If you have eaten Asian cuisine you have no doubt enjoyed the super tender cuts of beef, pork and chicken and maybe even wondered what they did to make the meat so tender and soft. Here is how (or at least one method)
Im velveting some venison for a stir-fry. This meat is from the hind leg of an old, mature doe I took with my bow but this method is not just for tough old deer. All meat will benefit including wild turkey.
The method Im using requires only baking soda and a half hour of your time. Start by cutting your meat in thin strips, about an 1/8th of 1/4" thick.
Next coat the meat in baking soda. I wont matter how much since your going to rinse it off later but 3 tablespoons per pound ought to do but more wont hurt. Set the meat side for a half hour while you prepare the other parts of the meal.
After a half hour, rinse the meat under running water to remove all the baking soda. Bring a pot of water to a boil and plunge the meat in the water for about a minute. I removed this meat in the time it took me to take this photo. The meat will be cooked more later so this meat is still going to be very pink inside at this point.

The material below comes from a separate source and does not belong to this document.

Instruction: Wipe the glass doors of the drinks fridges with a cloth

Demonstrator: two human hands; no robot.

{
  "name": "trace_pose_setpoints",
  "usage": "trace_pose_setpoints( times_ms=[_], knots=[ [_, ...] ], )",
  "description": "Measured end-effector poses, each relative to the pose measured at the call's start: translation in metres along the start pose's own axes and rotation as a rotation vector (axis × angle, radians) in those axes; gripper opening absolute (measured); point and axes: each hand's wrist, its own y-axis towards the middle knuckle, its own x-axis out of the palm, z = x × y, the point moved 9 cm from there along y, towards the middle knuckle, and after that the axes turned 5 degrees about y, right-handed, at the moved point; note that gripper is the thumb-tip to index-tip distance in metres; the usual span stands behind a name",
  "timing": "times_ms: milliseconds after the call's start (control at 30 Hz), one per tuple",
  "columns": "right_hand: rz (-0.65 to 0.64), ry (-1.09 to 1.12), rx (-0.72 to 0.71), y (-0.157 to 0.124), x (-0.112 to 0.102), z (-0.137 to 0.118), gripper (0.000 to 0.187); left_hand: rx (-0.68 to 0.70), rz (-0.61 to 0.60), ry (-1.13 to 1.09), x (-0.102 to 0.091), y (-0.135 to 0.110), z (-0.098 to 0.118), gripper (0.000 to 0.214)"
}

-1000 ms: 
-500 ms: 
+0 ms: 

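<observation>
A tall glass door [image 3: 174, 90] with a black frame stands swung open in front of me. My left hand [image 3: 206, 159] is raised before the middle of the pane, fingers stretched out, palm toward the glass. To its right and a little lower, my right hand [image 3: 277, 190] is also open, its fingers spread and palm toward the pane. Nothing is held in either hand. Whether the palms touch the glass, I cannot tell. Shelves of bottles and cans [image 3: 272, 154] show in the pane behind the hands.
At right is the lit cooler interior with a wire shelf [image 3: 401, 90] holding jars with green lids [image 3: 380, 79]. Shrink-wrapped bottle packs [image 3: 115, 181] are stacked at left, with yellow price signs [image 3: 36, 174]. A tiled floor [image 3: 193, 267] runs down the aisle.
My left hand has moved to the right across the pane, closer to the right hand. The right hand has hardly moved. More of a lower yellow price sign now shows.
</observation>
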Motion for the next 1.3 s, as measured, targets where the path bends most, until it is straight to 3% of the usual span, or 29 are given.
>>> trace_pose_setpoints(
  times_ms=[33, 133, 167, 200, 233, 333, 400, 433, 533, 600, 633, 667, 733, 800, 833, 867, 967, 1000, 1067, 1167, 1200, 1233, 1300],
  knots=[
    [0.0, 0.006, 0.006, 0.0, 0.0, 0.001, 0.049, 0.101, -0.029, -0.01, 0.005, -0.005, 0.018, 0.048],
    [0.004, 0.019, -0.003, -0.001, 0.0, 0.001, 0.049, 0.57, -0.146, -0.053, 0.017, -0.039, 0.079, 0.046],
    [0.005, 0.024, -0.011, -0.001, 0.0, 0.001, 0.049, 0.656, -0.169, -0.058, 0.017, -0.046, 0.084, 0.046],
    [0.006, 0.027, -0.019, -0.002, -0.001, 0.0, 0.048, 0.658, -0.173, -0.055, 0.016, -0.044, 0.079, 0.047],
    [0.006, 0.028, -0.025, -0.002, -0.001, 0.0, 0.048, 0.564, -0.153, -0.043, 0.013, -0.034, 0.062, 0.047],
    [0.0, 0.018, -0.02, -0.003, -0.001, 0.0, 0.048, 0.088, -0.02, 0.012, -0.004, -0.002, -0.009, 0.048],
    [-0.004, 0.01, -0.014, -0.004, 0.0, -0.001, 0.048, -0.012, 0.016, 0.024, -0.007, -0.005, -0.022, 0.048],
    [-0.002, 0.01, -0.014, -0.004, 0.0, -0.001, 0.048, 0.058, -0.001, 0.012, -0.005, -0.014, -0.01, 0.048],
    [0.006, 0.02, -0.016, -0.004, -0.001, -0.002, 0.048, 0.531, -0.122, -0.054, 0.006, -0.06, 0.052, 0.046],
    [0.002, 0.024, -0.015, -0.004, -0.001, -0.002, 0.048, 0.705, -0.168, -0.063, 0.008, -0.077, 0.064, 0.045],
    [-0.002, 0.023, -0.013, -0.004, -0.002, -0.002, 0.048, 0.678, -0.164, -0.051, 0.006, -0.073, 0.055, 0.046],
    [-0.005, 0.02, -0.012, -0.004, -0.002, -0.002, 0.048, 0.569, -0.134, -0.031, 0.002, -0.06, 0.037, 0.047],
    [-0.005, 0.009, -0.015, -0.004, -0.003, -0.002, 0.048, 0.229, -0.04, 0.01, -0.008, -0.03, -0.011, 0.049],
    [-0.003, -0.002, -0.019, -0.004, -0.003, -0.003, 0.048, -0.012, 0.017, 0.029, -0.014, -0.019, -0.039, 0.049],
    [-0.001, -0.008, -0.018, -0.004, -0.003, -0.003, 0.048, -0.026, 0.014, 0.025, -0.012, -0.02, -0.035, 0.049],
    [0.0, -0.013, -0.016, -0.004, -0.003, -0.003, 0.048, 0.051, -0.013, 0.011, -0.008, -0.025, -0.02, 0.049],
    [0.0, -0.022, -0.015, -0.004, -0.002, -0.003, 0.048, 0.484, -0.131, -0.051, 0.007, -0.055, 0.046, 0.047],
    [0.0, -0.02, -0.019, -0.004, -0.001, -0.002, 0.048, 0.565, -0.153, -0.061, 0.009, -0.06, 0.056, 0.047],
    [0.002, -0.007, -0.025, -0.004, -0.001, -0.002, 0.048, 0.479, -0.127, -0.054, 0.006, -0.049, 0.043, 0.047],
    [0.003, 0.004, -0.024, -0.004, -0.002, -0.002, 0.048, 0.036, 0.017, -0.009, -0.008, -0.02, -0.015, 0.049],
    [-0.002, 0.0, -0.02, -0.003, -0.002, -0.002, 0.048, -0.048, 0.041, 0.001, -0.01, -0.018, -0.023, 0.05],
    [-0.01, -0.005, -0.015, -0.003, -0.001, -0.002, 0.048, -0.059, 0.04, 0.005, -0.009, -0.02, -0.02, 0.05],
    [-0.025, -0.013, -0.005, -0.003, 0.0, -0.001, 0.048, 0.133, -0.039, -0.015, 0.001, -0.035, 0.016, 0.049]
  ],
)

Now you can season or marinate the meat with whatever trips your trigger. For this meal Im using Teriyaki, soy, oyster sauce and lime juice. Marinate for as long as you wish. You can even set aside and cook this venison the next day or so.
When you are ready to cook the meat, heat your oil of choice and quickly sear the meat and set aside.
For this dish I'm stir-frying some vegies.
Next I add the velveted meat and some chopped almonds.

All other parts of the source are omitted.